_Work required_: Print the listing below word for word, but drop any pictures it contains.

++++

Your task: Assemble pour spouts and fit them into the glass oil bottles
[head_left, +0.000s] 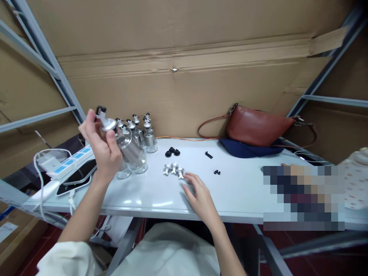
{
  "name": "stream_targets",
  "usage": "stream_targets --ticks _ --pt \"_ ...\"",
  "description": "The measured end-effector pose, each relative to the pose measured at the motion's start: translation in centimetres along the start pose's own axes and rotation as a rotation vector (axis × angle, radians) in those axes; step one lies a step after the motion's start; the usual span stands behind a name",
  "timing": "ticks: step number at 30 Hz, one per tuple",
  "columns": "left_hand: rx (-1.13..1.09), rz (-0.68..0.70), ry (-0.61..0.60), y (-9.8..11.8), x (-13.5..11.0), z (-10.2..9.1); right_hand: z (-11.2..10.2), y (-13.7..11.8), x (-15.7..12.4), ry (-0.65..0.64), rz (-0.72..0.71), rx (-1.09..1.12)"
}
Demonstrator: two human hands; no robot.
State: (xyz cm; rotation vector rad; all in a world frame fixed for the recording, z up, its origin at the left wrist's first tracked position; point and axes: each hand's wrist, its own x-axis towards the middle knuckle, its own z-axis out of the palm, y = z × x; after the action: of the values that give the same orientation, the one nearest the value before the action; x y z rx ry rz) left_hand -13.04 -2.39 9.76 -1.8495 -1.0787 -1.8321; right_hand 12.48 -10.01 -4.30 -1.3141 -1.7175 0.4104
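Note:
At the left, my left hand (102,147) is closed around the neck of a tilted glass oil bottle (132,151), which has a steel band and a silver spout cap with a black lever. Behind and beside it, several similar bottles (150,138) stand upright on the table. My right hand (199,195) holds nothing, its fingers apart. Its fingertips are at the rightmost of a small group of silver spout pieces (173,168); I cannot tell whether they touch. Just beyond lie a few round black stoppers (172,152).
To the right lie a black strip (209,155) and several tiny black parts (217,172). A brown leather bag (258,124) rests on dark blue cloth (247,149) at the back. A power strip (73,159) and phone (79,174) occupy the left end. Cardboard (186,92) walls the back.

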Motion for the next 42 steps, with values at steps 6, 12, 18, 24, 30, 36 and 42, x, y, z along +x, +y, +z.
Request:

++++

_Answer box_:
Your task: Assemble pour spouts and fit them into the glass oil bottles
[head_left, +0.000s] 
{
  "name": "stream_targets",
  "usage": "stream_targets --ticks _ --pt \"_ ...\"",
  "description": "The measured end-effector pose, each relative to the pose measured at the motion's start: translation in centimetres along the start pose's own axes and rotation as a rotation vector (axis × angle, radians) in those axes; step one lies a step after the motion's start; the usual span stands behind a name",
  "timing": "ticks: step number at 30 Hz, one per tuple",
  "columns": "left_hand: rx (-1.13..1.09), rz (-0.68..0.70), ry (-0.61..0.60), y (-9.8..11.8), x (-13.5..11.0), z (-10.2..9.1); right_hand: z (-11.2..10.2), y (-13.7..11.8), x (-15.7..12.4), ry (-0.65..0.64), rz (-0.72..0.71), rx (-1.09..1.12)"
}
Demonstrator: two human hands; no robot.
State: (xyz cm; rotation vector rad; all in a world frame fixed for the recording, z up, its origin at the left wrist's first tracked position; point and axes: each hand's wrist, its own x-axis towards the middle knuckle, its own z-axis out of the palm, y = z × x; after the action: of the values that give the same orientation, the one nearest the value before the action; x y z rx ry rz) left_hand -13.04 -2.39 9.76 -1.8495 -1.0787 -1.8321; right_hand 12.48 -10.01 -4.30 -1.3141 -1.7175 0.4104
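Note:
At the left, my left hand (102,147) is closed around the neck of a tilted glass oil bottle (132,151), which has a steel band and a silver spout cap with a black lever. Behind and beside it, several similar bottles (150,138) stand upright on the table. My right hand (199,195) holds nothing, its fingers apart. Its fingertips are at the rightmost of a small group of silver spout pieces (173,168); I cannot tell whether they touch. Just beyond lie a few round black stoppers (172,152).
To the right lie a black strip (209,155) and several tiny black parts (217,172). A brown leather bag (258,124) rests on dark blue cloth (247,149) at the back. A power strip (73,159) and phone (79,174) occupy the left end. Cardboard (186,92) walls the back.
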
Motion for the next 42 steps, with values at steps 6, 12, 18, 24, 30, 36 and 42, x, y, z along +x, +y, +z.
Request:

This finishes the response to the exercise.